Without PCSK9, Tumors Grow Slower
Dr. Li’s team stumbled into PCSK9 by chance. They had come across a study linking the activity of cancer-killing immune cells to an enzyme that regulates cholesterol.
“We thought, maybe we can investigate other cholesterol-regulating enzymes,” Dr. Li recalled. Around the same time, he learned that people who are born without PCSK9 have very low cholesterol levels and are protected from heart disease.
So, the team decided to look into whether PCSK9 plays a role in cancer. In lab experiments, cancer cells engineered to lack PCSK9 (by deleting the gene for the enzyme) grew at the same rate as cancer cells with PCSK9, the researchers found.
But when these cells were implanted into mice, they grew much slower than cancer cells with PCSK9. In addition, the PCSK9 inhibitors evolocumab and alirocumab both slowed the growth of colon tumors in mice.
PCSK9 affects blood cholesterol levels by controlling how much cholesterol receptor—a claw-like protein that grabs onto cholesterol and brings it inside—sits on the surface of liver cells. Blocking PCSK9 leads to more cholesterol receptors on cell surfaces and, in turn, less cholesterol in the blood.
The team suspected that the cancer-slowing effects of deleting or blocking PCSK9 had something to do with cholesterol. But, to their surprise, that didn’t appear to be the case. When they deleted the gene for the cholesterol receptor in skin cancer cells, it didn’t slow their growth down at all—nothing like the effects of deleting the gene for PCSK9 in those same cells.
Improving the Effects of Immune Checkpoint Inhibitors
Although PCSK9 is best known for its influence on the cholesterol receptor, it also controls the levels of other receptors on cells, including some that are involved in immune responses.
In line with that, Dr. Li’s group found that putting PCSK9-deleted cancer cells into mice triggered an immune response that slowed tumor growth.

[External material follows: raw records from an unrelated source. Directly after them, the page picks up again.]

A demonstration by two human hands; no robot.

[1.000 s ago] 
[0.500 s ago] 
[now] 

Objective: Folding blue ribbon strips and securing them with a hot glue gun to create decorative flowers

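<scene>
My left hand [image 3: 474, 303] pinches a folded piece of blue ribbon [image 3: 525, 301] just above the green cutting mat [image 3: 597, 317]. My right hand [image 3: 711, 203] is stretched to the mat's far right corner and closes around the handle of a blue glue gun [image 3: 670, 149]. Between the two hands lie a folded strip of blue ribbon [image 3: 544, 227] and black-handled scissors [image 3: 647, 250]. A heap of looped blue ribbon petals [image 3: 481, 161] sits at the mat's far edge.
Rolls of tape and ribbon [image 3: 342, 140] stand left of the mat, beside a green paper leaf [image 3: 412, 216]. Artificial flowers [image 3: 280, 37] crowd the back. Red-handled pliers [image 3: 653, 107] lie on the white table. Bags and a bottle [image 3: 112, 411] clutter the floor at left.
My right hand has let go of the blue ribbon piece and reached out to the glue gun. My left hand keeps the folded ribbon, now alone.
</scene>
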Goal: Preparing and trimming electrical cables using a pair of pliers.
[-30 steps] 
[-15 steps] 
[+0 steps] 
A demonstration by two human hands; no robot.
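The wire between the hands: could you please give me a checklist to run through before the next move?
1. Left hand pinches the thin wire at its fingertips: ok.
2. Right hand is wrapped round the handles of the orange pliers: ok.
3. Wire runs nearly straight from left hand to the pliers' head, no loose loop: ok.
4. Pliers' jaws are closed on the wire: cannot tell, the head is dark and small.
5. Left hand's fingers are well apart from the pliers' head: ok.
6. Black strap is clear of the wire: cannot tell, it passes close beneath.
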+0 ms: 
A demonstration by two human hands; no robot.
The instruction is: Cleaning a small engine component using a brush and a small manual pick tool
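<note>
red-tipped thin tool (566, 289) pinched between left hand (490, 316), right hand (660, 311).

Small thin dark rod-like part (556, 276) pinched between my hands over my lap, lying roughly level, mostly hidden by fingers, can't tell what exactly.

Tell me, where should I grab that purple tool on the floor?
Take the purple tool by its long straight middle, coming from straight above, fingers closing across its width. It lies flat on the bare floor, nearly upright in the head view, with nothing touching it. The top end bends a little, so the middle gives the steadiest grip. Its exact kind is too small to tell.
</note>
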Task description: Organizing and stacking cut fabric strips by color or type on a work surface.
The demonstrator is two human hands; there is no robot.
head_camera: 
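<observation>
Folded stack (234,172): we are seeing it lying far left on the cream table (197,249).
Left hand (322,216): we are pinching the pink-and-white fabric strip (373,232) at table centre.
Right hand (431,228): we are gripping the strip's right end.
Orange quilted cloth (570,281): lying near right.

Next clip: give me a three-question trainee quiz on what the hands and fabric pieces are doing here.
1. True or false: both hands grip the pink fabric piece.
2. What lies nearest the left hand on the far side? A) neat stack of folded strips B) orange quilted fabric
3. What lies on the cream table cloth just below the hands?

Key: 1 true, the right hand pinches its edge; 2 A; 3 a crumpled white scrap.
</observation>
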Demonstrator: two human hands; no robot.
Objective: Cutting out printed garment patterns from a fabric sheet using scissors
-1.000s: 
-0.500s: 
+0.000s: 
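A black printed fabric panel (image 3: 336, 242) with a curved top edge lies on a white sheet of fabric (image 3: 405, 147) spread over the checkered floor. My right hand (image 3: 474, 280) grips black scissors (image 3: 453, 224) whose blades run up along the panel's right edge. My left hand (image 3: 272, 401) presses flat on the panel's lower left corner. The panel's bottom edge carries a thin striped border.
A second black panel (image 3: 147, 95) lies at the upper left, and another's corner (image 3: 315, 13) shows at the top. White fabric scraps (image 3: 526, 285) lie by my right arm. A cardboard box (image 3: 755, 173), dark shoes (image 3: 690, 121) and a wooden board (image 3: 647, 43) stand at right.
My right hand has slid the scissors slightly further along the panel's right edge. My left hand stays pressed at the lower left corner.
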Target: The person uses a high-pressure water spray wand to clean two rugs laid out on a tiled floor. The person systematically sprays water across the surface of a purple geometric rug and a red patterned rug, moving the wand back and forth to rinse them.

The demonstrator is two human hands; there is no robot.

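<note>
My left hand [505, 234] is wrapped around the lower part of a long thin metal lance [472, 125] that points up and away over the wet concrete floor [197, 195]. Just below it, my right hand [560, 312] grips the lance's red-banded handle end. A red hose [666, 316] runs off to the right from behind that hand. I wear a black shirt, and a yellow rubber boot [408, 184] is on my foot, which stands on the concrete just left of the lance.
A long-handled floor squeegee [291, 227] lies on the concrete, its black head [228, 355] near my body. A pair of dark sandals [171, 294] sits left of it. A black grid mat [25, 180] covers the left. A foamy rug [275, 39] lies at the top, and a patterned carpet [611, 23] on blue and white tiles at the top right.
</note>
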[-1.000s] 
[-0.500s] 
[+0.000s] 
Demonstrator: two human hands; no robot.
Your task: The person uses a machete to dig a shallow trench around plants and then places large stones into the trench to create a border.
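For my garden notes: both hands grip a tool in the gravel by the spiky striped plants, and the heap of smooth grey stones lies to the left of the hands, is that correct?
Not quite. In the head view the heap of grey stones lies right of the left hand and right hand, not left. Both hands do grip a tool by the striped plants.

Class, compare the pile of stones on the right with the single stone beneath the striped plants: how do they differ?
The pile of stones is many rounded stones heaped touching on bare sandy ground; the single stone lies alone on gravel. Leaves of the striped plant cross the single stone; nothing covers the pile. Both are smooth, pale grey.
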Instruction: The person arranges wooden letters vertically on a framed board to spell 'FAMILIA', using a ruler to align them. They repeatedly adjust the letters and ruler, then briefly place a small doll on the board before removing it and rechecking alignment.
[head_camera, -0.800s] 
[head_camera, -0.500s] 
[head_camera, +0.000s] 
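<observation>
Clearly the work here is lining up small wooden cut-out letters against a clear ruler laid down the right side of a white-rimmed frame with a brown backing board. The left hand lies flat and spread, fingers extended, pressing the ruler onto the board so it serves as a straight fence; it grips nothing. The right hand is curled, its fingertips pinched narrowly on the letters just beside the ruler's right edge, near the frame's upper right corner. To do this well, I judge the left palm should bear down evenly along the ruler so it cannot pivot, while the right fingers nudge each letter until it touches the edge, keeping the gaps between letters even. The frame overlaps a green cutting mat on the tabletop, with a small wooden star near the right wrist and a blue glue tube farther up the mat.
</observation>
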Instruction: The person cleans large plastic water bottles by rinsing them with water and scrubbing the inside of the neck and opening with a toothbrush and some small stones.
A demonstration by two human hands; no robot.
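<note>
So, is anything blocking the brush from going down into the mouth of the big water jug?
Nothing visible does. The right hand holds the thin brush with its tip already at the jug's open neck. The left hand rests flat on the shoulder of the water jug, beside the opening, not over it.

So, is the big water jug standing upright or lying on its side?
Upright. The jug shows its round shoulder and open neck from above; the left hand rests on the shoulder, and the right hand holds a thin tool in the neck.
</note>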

What’s more, boosting the immune system with an immune checkpoint inhibitor slowed the growth of PCSK9-deleted tumors even further. In some experiments, treatment with an immune checkpoint inhibitor almost completely stopped the growth of PCSK9-deleted tumors.
Likewise, the combination of evolocumab or alirocumab plus an immune checkpoint inhibitor slowed the growth of tumors with PCSK9 more than any of the drugs alone. Mice treated with the combination also lived longer.
Helping the Immune System See Cancer
Next, the researchers explored how the immune system interacts with tumors lacking PCSK9. Given the enzyme’s role in regulating cell surface receptors, they focused there.
Before immune cells can kill cancer cells, they first have to find them. They do so by scanning the cell surface for MHC I, a protein that essentially shows what’s happening inside that cell. For cancer cells, MHC proteins often show that the cells are abnormal and should be removed.
“The only way a T cell can see what’s going on in a tumor cell is through the MHC molecule. It’s absolutely critical,” Dr. Gulley explained.
The researchers found that PCSK9 affects how much MHC I sits on the surface of cancer cells. Deleting PCSK9 or blocking its activity with evolocumab substantially raised the amount of MHC I on the surfaces of skin and breast cancer cells. In addition, PCSK9-deleted tumors contained more cancer-killing immune cells, including T cells, than tumors with PCSK9.
“If more [MHC] is around, T cells can interrogate more clearly what’s going on in the tumor. And immunotherapy is going to work better because the immune system can function better,” Dr. Gulley said.
On the other side of the coin, research has shown that immunotherapy doesn’t work well against tumors with mutations in MHC genes or other genes that help T cells see cancer cells. Other scientists are working on strategies to increase MHC levels in tumors, such as with radiation or immune-signaling molecules called cytokines, noted Dr. Gulley.